BEGIN

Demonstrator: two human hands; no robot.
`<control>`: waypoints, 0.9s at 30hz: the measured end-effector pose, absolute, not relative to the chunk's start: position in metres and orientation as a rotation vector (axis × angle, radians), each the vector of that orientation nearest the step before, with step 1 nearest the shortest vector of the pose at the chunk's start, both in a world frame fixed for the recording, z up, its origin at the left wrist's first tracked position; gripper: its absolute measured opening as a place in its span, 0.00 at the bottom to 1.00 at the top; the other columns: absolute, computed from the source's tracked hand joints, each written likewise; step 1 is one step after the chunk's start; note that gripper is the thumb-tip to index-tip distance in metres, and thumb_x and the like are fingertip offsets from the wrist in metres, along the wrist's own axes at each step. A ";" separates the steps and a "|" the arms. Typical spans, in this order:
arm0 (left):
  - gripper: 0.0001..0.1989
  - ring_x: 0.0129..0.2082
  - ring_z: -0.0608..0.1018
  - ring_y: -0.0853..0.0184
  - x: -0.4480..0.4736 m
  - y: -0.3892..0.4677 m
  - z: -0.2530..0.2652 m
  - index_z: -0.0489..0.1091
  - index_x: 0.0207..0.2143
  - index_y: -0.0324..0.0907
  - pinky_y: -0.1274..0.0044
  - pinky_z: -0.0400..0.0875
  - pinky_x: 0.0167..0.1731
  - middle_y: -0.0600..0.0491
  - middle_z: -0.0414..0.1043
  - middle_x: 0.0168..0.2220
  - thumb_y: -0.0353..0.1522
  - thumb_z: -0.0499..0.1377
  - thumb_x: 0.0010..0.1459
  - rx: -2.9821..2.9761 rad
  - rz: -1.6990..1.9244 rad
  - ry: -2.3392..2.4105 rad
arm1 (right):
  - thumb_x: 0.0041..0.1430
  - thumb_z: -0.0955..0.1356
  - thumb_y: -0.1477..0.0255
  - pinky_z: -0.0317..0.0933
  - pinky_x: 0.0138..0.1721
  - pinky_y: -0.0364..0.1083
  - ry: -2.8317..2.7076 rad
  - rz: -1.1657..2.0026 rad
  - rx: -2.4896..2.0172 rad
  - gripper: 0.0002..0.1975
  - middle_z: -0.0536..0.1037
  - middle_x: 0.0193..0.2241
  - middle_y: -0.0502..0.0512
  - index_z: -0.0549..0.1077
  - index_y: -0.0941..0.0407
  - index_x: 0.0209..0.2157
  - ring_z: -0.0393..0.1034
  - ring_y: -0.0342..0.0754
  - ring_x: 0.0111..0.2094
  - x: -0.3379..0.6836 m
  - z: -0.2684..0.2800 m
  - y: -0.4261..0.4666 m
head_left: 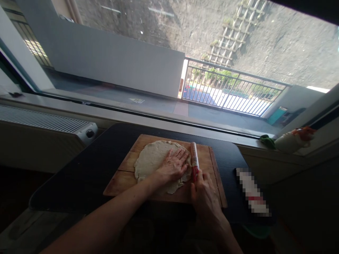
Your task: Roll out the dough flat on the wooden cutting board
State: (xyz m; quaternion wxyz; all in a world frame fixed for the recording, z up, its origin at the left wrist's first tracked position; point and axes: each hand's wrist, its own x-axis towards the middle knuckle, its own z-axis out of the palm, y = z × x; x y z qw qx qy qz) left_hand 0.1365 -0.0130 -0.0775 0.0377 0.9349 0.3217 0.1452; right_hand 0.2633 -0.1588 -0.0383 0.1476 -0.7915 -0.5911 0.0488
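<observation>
A wide, thin sheet of dough (152,160) with an uneven edge lies on a wooden board (127,174). Flat on the right part of the dough rests my left hand (174,164), its fingers stretched out and pointing away from me. My right hand (205,192) is wrapped round the near end of a slim rolling pin (194,155) with a pale, shiny upper part and a red patterned lower part. The pin points away from me and lies along the dough's right edge, which seems to curl up against it. My right palm is hidden from view.
The board lies on a dark table (87,173) with rounded corners. At the table's right a blurred-out flat object (253,192) lies. Behind runs a windowsill (148,118) with a pale pot (291,141) and a green cloth-like item (268,141). A radiator (47,118) stands left.
</observation>
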 end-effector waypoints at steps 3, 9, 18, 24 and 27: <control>0.25 0.64 0.53 0.59 0.137 -0.015 -0.077 0.53 0.62 0.44 0.56 0.41 0.61 0.46 0.52 0.64 0.42 0.43 0.65 2.852 0.475 0.992 | 0.59 0.61 0.74 0.61 0.42 0.45 -1.678 0.160 -2.290 0.22 0.69 0.43 0.62 0.62 0.63 0.55 0.68 0.51 0.42 0.266 -0.037 -0.160; 0.20 0.61 0.60 0.61 0.131 -0.026 -0.061 0.62 0.56 0.44 0.61 0.44 0.61 0.48 0.61 0.60 0.34 0.48 0.63 2.895 0.683 0.863 | 0.58 0.61 0.74 0.60 0.43 0.44 -1.718 0.152 -2.247 0.24 0.69 0.44 0.60 0.61 0.61 0.57 0.67 0.51 0.43 0.268 -0.041 -0.160; 0.13 0.48 0.71 0.63 0.129 -0.029 -0.053 0.69 0.46 0.44 0.67 0.58 0.54 0.50 0.70 0.48 0.33 0.49 0.63 2.896 0.720 0.793 | 0.58 0.61 0.74 0.60 0.42 0.44 -1.705 0.117 -2.264 0.24 0.68 0.44 0.61 0.61 0.62 0.56 0.67 0.50 0.42 0.255 -0.039 -0.164; 0.13 0.48 0.72 0.63 0.130 -0.028 -0.056 0.71 0.44 0.44 0.68 0.58 0.54 0.50 0.70 0.48 0.34 0.49 0.63 2.886 0.718 0.795 | 0.57 0.62 0.74 0.61 0.41 0.44 -1.701 0.118 -2.281 0.23 0.69 0.43 0.61 0.62 0.62 0.55 0.67 0.50 0.41 0.253 -0.037 -0.164; 0.14 0.49 0.71 0.63 0.130 -0.029 -0.056 0.70 0.46 0.44 0.67 0.57 0.55 0.50 0.70 0.49 0.33 0.49 0.63 2.874 0.719 0.809 | 0.58 0.62 0.73 0.61 0.41 0.45 -1.714 0.165 -2.272 0.22 0.69 0.43 0.61 0.63 0.62 0.55 0.68 0.51 0.41 0.250 -0.037 -0.162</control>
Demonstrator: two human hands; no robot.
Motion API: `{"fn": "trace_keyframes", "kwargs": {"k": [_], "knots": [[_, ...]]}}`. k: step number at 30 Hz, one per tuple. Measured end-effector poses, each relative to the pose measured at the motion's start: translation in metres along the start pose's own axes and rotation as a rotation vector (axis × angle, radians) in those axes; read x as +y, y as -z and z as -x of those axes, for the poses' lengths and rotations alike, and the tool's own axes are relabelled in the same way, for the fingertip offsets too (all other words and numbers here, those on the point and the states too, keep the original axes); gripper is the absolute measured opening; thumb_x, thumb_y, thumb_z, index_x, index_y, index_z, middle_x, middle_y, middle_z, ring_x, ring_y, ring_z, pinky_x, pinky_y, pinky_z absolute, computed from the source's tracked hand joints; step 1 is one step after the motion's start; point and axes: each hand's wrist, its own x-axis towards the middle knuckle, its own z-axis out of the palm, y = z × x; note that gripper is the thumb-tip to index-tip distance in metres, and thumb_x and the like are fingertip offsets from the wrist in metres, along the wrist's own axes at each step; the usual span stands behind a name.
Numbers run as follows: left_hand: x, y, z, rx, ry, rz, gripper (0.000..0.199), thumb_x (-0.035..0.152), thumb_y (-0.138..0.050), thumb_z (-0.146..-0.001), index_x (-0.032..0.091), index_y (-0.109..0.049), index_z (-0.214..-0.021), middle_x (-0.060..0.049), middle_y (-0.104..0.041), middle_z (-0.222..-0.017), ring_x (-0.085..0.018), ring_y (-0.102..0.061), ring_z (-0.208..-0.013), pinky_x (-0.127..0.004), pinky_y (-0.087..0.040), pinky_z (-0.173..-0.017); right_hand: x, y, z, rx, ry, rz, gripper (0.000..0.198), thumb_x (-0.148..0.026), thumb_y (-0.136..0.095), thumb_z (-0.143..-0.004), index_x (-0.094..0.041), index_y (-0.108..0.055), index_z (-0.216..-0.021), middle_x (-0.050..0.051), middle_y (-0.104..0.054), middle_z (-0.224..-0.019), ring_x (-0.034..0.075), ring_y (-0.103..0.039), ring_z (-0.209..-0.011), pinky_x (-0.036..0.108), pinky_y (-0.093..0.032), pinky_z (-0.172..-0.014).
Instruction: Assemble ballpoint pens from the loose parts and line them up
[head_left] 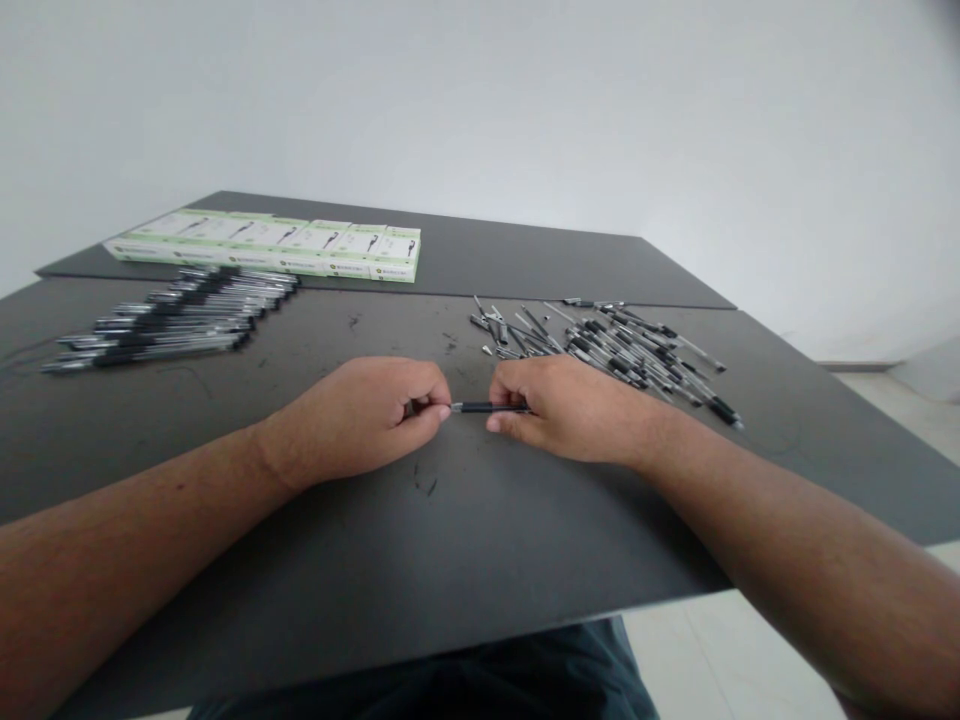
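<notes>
A pen with a black grip lies level between my two hands, just above the middle of the dark table. My left hand pinches its silvery tip end between thumb and forefinger. At the other end, my right hand is closed around the barrel, and my fingers hide that part. Beyond my right hand is a loose heap of pens and pen parts, some lying crosswise. Further off to the left, a row of pens lies side by side.
Several white and green boxes with pen pictures stand in a line at the back left. Small dark scraps are scattered on the grey table. A pale wall rises behind it.
</notes>
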Motion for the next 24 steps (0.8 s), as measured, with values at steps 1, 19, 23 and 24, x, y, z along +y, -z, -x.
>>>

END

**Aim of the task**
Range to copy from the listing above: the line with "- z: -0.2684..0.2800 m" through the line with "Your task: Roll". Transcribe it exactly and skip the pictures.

**Response area**
  - z: -0.2684..0.2800 m
  - y: -0.4261..0.4666 m
head_left: 
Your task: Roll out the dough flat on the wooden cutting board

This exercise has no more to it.